Lpath, a drug developer that specializes in lipid-targeted therapeutics, is trying out something a little different: it will be working with oncology-related molecular diagnostics company Provista Diagnostics to develop cancer diagnostics using the bioactive lipid lysophosphatidic acid (LPA). Their agreement grants Provista an exclusive license to Lpath’s murine LPA antibodies for use in clinical laboratory applications involving the diagnoses of cancer. Lpath will receive an up-front payment, research funding, and development milestone payments, as well as royalties on diagnostic-product revenue.
Provista will initially conduct a prospective pilot study in ovarian cancer patients, and Lpath will measure levels of LPA from patient plasma. Based on the results, additional studies may be conducted in ovarian and other cancers.

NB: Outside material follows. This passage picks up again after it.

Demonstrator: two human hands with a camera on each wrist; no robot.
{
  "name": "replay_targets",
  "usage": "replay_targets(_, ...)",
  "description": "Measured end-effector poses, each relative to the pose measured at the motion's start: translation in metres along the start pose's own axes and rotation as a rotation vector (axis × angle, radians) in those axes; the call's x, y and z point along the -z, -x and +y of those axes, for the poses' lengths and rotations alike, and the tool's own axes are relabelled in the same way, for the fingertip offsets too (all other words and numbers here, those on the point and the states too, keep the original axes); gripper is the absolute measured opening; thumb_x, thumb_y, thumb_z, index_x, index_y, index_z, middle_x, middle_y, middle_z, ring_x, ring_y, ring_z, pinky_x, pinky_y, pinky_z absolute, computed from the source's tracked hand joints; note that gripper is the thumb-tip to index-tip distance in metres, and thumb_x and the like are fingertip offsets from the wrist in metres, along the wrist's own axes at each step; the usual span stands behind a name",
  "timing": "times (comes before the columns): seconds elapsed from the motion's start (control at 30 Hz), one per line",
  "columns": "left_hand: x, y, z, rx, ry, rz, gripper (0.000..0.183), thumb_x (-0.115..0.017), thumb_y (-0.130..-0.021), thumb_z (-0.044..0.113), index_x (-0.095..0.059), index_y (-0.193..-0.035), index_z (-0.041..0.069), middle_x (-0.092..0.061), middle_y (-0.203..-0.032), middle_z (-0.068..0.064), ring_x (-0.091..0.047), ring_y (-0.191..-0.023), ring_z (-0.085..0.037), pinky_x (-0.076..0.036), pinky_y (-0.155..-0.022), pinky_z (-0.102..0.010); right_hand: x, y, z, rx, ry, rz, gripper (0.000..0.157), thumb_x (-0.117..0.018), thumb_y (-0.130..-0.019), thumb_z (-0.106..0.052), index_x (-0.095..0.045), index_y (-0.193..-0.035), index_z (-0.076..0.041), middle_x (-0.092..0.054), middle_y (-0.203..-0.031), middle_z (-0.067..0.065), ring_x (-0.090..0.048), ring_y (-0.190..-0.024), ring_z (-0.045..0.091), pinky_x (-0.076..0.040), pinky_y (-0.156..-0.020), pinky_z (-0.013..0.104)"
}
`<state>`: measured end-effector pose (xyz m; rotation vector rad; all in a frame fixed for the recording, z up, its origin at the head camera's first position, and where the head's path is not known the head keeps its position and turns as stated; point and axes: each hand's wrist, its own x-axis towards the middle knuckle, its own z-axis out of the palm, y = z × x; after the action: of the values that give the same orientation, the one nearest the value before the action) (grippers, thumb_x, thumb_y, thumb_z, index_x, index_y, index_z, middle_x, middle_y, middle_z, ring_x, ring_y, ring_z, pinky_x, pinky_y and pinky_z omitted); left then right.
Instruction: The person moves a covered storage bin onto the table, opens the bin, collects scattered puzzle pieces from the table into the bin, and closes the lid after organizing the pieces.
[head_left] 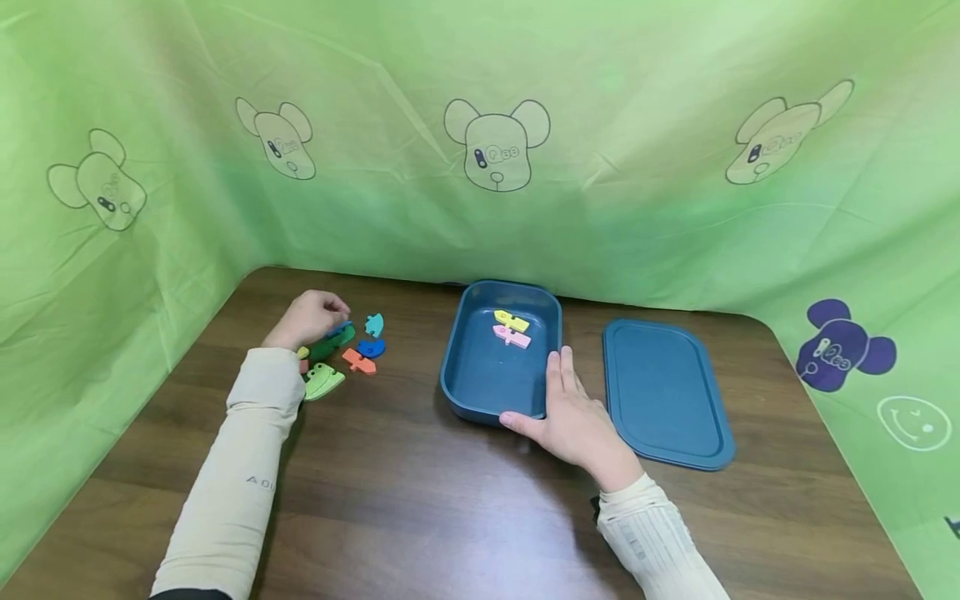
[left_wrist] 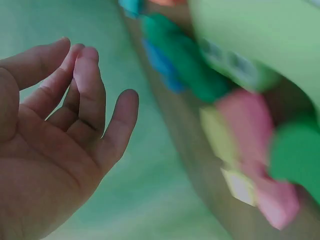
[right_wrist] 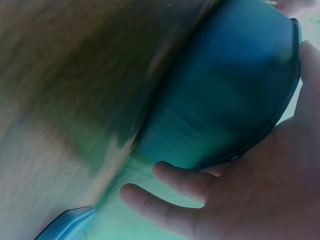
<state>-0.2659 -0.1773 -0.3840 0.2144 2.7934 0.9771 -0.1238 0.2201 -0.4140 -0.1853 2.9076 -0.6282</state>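
Note:
My left hand (head_left: pixel 318 313) hovers at the far left edge of a heap of small foam puzzle pieces. In the left wrist view its fingers bend loosely, and nothing shows between them. About it lie a green piece (head_left: pixel 330 343), a light green frog-faced piece (head_left: pixel 324 381), an orange piece (head_left: pixel 360 361), a blue piece (head_left: pixel 371 348) and a teal piece (head_left: pixel 374 324). Against the right wall of a dark blue box (head_left: pixel 449 367) rests my right hand (head_left: pixel 581 421), fingers straight and thumb at the near corner. Inside the box lie a yellow piece (head_left: pixel 512 321) and a pink piece (head_left: pixel 512 337).
A flat blue lid (head_left: pixel 667 392) lies on the wooden table (head_left: pixel 420 517), right of the box. Green printed cloth (head_left: pixel 375 208) hangs behind the table and along its sides. In the left wrist view a pink piece (left_wrist: pixel 245 122) shows blurred in the heap.

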Motion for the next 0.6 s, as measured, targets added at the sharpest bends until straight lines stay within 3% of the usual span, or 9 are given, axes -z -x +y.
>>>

“While our ImmuneY2™ technology platform is known for generating therapeutic antibodies against disease, it also has potential utility in diagnostic settings,” said Lpath president and CEO Scott Pancoast. “So by collaborating with Provista, . . . we believe we can develop tests that provide early detection of ovarian cancer and that improve treatment outcomes.”
This branching out does not appear to be a sign of hard times for Lpath, as they recently ranked eighth among biotechnology and pharmaceutical companies and 60th overall on the 2012 Technology Fast 500™, Deloitte’s ranking of 500 of the fastest growing life sciences, technology, media, telecommunications, and clean technology companies in North America.